Lear's sitcom "All In the Family" — and its spinoffs "Maude" and "The Jeffersons" — mixed humor with an honest examination of the key social issues of the day — racism, sexism, even abortion, rape and homosexuality. Decades later, Murphy is following the path blazed by Lear with his shows, "Glee" and "The New Normal."
Murphy and Lear are to receive honorary awards at Monday night's International Emmy Awards Gala. A total of 38 nominees from 15 countries will compete for awards in nine categories. British television productions received a leading seven nominations, including best actor and actress nods for Jason Isaacs, the villainous Lucius Malfoy in the Harry Potter films, in the crime mystery "Case Histories" and newcomer Joanna Vanderham in "The Runaway."
"I remember watching his shows when I was young and being moved by them," Murphy said of Lear from his production office in Los Angeles. "The way he tackled social issues so directly and opened a conversation about things no one wanted to talk about was fascinating to me.
"I try to do the same in my work, most recently with the 'Obama Mama' episode of 'The New Normal,' which was inspired by 'All in the Family.'"
In that Sept. 25 episode of his new NBC sitcom, about a gay male couple and the surrogate hired to carry their child, there's a heated discussion at a dinner party over whether to support Barack Obama or Mitt Romney reminiscent of Archie Bunker's debates with his liberal son-in-law Mike, whom he called "Meathead." Ellen Barkin's character Jane Forrest, the surrogate's ultraconservative grandmother, is prone to making racist and homophobic remarks much like the curmudgeonly working-class Bunker.
At Monday night's ceremony, hosted by Regis Philbin at the Hilton New York Hotel, Murphy will be presenting the 40th Anniversary Special Founders Award to Lear, now 90, and "MASH" star Alan Alda.

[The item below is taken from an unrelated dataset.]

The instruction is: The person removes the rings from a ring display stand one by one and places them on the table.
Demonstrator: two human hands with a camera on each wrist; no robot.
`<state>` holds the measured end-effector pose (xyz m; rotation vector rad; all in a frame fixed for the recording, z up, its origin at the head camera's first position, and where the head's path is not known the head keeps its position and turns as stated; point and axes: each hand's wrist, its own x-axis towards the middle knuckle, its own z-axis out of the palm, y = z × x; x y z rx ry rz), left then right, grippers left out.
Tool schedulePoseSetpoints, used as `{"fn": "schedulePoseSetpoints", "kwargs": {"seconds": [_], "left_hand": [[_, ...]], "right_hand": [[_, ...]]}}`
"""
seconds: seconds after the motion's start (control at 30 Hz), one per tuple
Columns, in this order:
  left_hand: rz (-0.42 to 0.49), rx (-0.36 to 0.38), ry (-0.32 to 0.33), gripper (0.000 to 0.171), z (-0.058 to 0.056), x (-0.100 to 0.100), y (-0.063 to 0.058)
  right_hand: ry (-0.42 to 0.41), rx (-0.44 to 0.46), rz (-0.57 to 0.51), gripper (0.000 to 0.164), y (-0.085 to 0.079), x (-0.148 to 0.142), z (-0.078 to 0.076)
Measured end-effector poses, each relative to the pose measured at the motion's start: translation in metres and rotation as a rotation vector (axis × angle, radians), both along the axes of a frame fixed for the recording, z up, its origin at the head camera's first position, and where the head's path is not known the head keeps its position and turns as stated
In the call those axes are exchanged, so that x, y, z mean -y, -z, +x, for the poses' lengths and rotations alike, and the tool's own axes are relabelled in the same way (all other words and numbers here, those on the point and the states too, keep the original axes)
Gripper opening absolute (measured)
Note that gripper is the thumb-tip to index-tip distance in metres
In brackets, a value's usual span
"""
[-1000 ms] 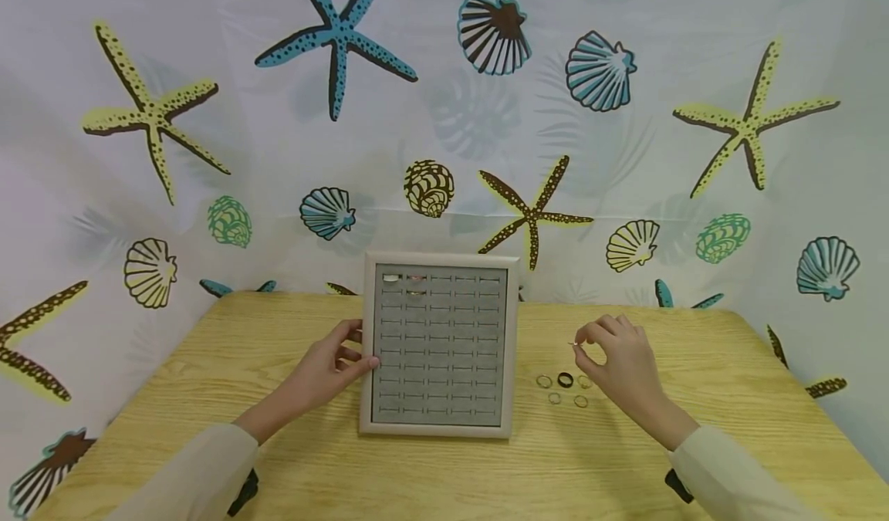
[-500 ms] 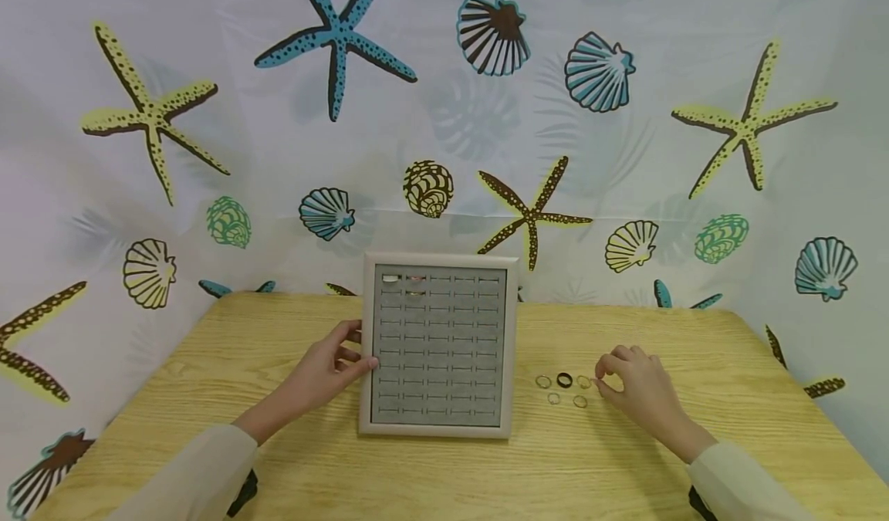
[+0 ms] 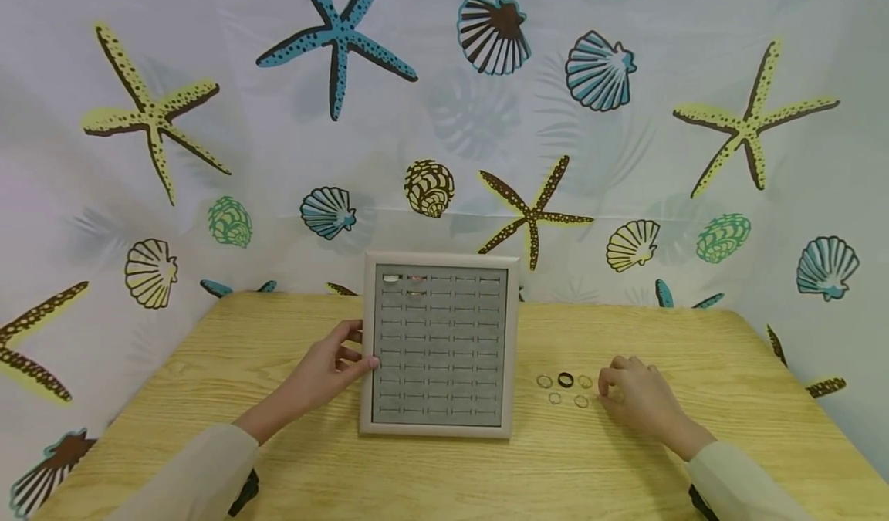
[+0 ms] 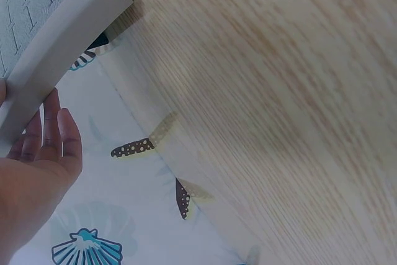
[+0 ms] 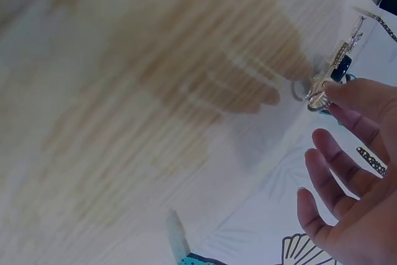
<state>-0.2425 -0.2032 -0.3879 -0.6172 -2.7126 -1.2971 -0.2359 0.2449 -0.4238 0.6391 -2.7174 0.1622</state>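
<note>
A ring display board [image 3: 435, 430] with a pale frame and grey slotted padding leans upright mid-table. My left hand [image 3: 321, 368] grips its left edge, thumb on the front and fingers behind, as the left wrist view also shows. Three rings sit in the upper left slots, among them a silver ring [image 3: 392, 279]. Low over the table to the right, my right hand [image 3: 642, 399] pinches a thin ring [image 5: 318, 102] between thumb and index finger, the other fingers loosely spread. Left of that hand lie several loose rings, including a black ring [image 3: 566, 380].
The light wooden table [image 3: 444, 475] runs back to a white cloth [image 3: 389, 150] printed with starfish and shells, which also closes off both sides. In the head view, a gold-toned ring [image 3: 582, 401] lies nearest my right fingertips.
My right hand has come down and slightly right with its pinched ring, from above the loose rings to the table beside them. My left hand and the board stay put.
</note>
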Motion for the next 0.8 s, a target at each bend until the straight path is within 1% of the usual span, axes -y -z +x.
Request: {"fn": "schedulePoseSetpoints", "kwargs": {"seconds": [0.23,0.5,0.67,0.8], "left_hand": [[0.005,-0.001,-0.005,0.057,-0.0004,0.0006,-0.0005],[0.014,0.003,0.003,0.056,-0.0005,-0.0001,0.0004],[0.02,0.014,0.003,0.057,-0.0001,-0.0006,0.0],[0.018,0.013,0.003,0.057,-0.0005,-0.0001,0.0004]], "right_hand": [[0.0,0.038,0.007,0.021,-0.0007,-0.0014,-0.0025],[0.014,0.114,-0.004,0.017,0.0006,-0.0021,-0.0016],[0.012,0.106,-0.013,0.017,-0.0009,-0.0015,-0.0032],[-0.003,0.093,-0.042,0.015,-0.0058,0.0001,-0.0054]]}}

The organizers wanted to mark the milestone anniversary by honoring a producer and performer who had groundbreaking shows on the air in 1972 when the International Emmys were first presented.
"Each of them is an iconic person in the history of the television business ... who were part of that incredible vanguard of a new kind of socially relevant, often in-your-face, television programs that really did change the medium," said Bruce L. Paisner, president and CEO of the International Academy of Television Arts & Sciences, which presents the International Emmys honoring excellence in television programming produced outside the U.S.